Your city guard should be trying to contain them in one small area.

This is so they can subdue them while limiting the possibility of escape. It is a modern riot tactic, but a fairly logical leap to make in a fantasy world. Maybe even adapted because your guard were trained at the local garrison and learnt it as a battlefield tactic (pinning an enemy against the banks of a river). Another reason to do this is to avoid damage to local shop fronts. (A wizard missing with a fire ball near your alchemist shop leads to some hilarity though)

You can give reasons as why not to leave the map.

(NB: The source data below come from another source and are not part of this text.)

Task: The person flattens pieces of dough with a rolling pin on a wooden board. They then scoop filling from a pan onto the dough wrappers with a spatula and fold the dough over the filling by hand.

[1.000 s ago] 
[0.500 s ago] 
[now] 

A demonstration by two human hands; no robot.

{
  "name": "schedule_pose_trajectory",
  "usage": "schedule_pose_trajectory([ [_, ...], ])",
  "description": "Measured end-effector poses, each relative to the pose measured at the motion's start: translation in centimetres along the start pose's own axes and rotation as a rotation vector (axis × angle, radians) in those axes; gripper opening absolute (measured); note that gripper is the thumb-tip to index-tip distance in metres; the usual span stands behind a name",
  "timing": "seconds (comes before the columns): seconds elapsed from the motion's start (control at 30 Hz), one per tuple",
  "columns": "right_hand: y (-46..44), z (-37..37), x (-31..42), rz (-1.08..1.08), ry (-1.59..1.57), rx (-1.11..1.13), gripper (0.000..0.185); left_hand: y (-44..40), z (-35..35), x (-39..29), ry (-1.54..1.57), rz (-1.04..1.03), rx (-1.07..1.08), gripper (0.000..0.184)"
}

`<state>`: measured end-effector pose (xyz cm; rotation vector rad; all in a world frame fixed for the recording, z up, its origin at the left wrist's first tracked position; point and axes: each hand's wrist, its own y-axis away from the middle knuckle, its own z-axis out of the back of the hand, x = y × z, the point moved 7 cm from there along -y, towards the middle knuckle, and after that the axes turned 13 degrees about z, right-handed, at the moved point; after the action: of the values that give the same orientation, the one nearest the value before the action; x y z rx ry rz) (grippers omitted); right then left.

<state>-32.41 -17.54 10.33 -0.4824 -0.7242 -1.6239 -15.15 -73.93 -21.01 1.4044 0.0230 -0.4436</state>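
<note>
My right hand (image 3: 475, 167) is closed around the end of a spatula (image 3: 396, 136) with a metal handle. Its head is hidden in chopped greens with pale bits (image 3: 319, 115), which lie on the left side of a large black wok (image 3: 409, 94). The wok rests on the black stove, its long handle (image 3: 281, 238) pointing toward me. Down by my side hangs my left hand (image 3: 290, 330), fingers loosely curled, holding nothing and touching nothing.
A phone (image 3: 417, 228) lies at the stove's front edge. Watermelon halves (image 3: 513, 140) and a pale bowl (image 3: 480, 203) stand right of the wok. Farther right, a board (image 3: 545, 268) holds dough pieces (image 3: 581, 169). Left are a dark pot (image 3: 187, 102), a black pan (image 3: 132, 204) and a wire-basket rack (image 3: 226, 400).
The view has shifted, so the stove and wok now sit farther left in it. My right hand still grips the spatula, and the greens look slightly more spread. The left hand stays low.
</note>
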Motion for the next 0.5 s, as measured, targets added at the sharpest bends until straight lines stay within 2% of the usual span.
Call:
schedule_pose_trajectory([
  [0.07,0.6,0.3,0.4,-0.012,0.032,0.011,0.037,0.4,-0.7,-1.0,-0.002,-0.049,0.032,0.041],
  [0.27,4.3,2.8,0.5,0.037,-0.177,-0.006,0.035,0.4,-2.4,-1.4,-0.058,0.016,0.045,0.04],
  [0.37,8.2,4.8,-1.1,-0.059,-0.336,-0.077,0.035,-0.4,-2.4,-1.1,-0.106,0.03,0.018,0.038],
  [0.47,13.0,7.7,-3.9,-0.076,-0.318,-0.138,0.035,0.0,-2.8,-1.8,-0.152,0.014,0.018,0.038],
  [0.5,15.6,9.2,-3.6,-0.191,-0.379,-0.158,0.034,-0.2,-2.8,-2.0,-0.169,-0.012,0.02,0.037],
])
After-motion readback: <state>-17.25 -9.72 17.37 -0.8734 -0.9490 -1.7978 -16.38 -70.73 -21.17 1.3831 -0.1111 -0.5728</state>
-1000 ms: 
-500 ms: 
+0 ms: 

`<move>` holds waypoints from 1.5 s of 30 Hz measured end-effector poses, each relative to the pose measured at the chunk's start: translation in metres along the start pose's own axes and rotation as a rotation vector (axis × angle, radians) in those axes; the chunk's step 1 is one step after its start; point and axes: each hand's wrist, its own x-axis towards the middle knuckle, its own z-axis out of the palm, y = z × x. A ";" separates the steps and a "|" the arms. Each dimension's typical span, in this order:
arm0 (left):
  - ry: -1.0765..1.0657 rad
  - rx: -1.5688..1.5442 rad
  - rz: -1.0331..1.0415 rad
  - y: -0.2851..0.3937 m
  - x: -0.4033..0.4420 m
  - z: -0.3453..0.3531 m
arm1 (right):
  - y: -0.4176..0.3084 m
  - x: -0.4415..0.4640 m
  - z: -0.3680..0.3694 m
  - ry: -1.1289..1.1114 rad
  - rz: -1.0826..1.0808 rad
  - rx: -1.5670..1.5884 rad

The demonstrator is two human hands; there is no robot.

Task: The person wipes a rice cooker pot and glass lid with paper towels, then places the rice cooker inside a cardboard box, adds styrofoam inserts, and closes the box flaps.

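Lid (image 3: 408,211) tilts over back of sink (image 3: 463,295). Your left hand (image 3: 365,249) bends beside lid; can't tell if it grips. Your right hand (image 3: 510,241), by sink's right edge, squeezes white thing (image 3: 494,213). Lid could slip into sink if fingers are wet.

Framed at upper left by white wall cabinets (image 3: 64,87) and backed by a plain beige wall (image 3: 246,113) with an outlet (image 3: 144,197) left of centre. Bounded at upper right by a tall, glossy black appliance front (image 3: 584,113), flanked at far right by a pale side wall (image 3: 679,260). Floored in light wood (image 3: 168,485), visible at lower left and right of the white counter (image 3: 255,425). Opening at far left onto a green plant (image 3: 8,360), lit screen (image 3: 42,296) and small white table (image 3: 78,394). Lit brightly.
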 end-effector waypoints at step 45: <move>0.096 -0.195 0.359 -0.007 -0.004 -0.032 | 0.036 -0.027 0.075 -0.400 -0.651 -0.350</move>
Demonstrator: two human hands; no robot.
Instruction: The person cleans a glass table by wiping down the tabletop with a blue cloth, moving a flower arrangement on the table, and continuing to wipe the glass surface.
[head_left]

Create soft barriers or focal points that the players won't want to give up. It won't be as immersion breaking as saying no you can't go that way because there is no map for it. A couple of examples to this may be:

A crowd has gathered around being drawn at first by shouts, and then by an ever enlarging crowd. This is the best action they've seen in a while, since the last hanging was a month ago. If you try to escape they shove you back in wanting to see who wins

or

As the city guard approach, you notice a strange glyph appear on the cobblestones beneath your feet. If you get chased off, or captured your not sure you could find this particular ally again without some difficulty

Finally if they do decide to leave the map, let it break down to a story time chase. Bonus here is trying to use powers or abilities meant for combat outside of it. I once had a ranger use a daily that shot multiple arrows to form a impromptu set of stairs to get onto a roof. The action in that sequence moved very quickly, and was enjoyed by all the players. Then they could either escape or you could come to another significant location and have another map ready for that in a different part of the city so they don't need to connect or run into one another.